ATUAÇÃO DO ENFERMEIRO NA MELHORA DA QUALIDADE DE VIDA DA CRIANÇA COM TRANSTORNO DO ESPECTRO AUTISTA
DOI:
https://doi.org/10.66104/pkw50n42Palavras-chave:
Transtorno do Espectro Autista, Enfermagem, Qualidade de Vida, CriançaResumo
O Transtorno do Espectro Autista (TEA) é uma condição do neurodesenvolvimento caracterizada por alterações na comunicação, na interação social e por padrões restritos e repetitivos de comportamento, podendo repercutir no desenvolvimento infantil, na dinâmica familiar e na qualidade de vida. Nesse contexto, o enfermeiro ocupa posição relevante nos serviços de saúde, especialmente por sua atuação no acompanhamento do crescimento e desenvolvimento, no acolhimento à família e na articulação com a rede de cuidado. Este estudo teve como objetivo investigar a atuação do enfermeiro na promoção da qualidade de vida da criança com TEA. Trata-se de uma revisão narrativa da literatura, de caráter exploratório, realizada nas bases SciELO, Biblioteca Virtual em Saúde e Google Acadêmico, utilizando os descritores “Transtorno do Espectro Autista”, “Enfermagem” e “Qualidade de Vida”, combinados por operadores booleanos.

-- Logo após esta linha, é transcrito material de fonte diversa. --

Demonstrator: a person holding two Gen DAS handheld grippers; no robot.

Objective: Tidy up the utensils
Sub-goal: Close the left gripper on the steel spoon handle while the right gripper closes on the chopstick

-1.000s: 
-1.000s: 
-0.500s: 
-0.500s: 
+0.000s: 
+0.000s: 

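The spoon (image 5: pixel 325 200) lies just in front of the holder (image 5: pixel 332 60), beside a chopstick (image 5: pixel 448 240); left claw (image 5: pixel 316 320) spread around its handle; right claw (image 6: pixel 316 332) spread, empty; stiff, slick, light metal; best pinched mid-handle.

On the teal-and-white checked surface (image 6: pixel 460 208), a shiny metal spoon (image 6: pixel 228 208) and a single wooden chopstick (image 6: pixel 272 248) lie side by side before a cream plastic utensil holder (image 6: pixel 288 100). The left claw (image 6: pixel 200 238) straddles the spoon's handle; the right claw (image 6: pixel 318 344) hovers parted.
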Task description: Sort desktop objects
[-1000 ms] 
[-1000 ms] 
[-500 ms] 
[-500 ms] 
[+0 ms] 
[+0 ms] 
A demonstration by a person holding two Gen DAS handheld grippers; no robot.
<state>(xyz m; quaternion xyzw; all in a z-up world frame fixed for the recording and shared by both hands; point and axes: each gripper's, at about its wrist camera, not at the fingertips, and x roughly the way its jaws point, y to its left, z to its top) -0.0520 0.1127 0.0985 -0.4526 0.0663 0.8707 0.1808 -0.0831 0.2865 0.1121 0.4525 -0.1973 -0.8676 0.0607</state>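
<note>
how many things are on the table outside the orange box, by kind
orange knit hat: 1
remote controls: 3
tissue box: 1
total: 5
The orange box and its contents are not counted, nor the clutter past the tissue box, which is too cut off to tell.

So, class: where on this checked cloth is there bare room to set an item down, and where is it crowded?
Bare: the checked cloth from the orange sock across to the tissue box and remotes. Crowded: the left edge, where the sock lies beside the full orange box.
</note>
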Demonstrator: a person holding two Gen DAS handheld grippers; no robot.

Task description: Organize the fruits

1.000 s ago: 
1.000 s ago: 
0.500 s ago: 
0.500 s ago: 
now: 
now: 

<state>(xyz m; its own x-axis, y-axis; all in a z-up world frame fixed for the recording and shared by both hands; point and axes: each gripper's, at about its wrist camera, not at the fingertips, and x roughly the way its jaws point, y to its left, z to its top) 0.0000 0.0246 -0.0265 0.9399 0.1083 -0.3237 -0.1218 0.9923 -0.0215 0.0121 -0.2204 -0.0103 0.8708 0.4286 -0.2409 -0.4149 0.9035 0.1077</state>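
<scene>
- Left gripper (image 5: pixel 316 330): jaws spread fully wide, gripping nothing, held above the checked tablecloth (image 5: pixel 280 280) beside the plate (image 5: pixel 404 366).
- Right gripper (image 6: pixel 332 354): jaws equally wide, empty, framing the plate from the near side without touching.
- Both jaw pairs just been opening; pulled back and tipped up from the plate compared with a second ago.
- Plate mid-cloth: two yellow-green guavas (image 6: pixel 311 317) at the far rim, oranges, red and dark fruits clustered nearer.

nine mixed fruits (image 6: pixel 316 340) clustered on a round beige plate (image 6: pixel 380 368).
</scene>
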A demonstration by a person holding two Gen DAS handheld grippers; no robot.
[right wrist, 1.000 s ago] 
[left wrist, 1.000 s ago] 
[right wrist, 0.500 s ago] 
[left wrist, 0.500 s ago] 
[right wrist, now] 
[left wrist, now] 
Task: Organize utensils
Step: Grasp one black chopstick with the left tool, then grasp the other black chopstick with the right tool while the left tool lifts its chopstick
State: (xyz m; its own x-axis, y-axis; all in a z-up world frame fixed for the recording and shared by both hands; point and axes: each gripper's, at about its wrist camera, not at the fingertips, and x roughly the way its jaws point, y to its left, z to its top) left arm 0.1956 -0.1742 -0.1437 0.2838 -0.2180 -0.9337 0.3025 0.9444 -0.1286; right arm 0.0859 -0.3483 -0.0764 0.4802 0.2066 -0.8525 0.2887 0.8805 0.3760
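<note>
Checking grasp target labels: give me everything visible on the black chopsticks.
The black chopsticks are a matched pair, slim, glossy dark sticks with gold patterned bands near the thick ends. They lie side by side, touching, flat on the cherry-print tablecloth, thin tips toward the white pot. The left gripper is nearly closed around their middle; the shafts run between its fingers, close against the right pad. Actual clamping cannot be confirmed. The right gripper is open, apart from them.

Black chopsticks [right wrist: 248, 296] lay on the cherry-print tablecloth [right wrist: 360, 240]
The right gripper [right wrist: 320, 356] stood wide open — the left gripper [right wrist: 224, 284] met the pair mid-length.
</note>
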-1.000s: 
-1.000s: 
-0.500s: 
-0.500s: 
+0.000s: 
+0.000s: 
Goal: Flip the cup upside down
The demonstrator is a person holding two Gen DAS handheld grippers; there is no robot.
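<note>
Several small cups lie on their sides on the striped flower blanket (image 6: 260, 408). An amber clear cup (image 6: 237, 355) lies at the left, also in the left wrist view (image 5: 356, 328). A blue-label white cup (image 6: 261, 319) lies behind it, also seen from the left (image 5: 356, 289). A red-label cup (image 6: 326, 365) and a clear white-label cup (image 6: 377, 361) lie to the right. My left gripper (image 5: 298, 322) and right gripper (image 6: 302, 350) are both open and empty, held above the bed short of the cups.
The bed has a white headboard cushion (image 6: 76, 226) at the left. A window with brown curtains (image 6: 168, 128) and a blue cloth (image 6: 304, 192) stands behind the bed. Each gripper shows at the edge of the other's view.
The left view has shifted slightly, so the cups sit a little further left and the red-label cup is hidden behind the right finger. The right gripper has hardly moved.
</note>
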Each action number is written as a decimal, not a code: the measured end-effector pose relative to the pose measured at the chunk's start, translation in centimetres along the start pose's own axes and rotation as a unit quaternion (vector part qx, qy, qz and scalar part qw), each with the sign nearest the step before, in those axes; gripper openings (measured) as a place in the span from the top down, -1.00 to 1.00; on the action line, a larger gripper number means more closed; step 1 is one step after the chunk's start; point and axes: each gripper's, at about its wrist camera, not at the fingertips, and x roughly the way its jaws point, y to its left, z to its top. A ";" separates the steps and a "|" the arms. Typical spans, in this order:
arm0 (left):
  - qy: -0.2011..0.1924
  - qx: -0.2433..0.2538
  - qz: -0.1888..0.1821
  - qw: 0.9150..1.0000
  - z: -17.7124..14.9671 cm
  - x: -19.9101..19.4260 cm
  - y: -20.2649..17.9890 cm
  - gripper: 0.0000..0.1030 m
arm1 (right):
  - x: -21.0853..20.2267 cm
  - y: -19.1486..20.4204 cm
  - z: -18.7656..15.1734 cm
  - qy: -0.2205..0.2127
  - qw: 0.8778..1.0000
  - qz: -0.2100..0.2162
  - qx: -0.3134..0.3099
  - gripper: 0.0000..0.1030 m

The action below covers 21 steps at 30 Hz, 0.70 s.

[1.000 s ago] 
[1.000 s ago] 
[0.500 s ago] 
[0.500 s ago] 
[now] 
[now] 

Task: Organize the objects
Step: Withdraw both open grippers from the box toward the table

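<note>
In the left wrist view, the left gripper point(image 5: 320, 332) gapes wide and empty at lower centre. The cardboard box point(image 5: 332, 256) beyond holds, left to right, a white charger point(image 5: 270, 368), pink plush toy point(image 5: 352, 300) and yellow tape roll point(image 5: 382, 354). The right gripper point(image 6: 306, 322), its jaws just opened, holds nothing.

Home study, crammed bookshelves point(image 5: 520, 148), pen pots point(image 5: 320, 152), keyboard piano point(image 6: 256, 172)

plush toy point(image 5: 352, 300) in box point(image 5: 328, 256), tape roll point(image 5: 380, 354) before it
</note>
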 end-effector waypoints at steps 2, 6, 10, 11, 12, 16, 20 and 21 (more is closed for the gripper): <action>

Foram incluídos artigos disponíveis na íntegra, publicados entre 2016 e 2026, em língua portuguesa ou com tradução disponível, que abordassem a assistência de enfermagem à criança com TEA. Ao final, 10 artigos compuseram a análise. Os achados apontam que a atuação do enfermeiro pode contribuir para a qualidade de vida da criança com TEA por meio da identificação precoce de sinais do transtorno, do cuidado humanizado, da escuta qualificada, da orientação aos familiares, do fortalecimento do vínculo familiar e da organização da assistência. Também foram identificadas fragilidades relacionadas à formação profissional, à escassez de capacitação específica e à necessidade de maior produção científica sobre a prática clínica da enfermagem nesse campo. Conclui-se que o enfermeiro possui papel importante no cuidado à criança com TEA e sua família, desde que sua atuação seja fundamentada em conhecimento técnico-científico, sensibilidade ética, comunicação adequada e integração multiprofissional.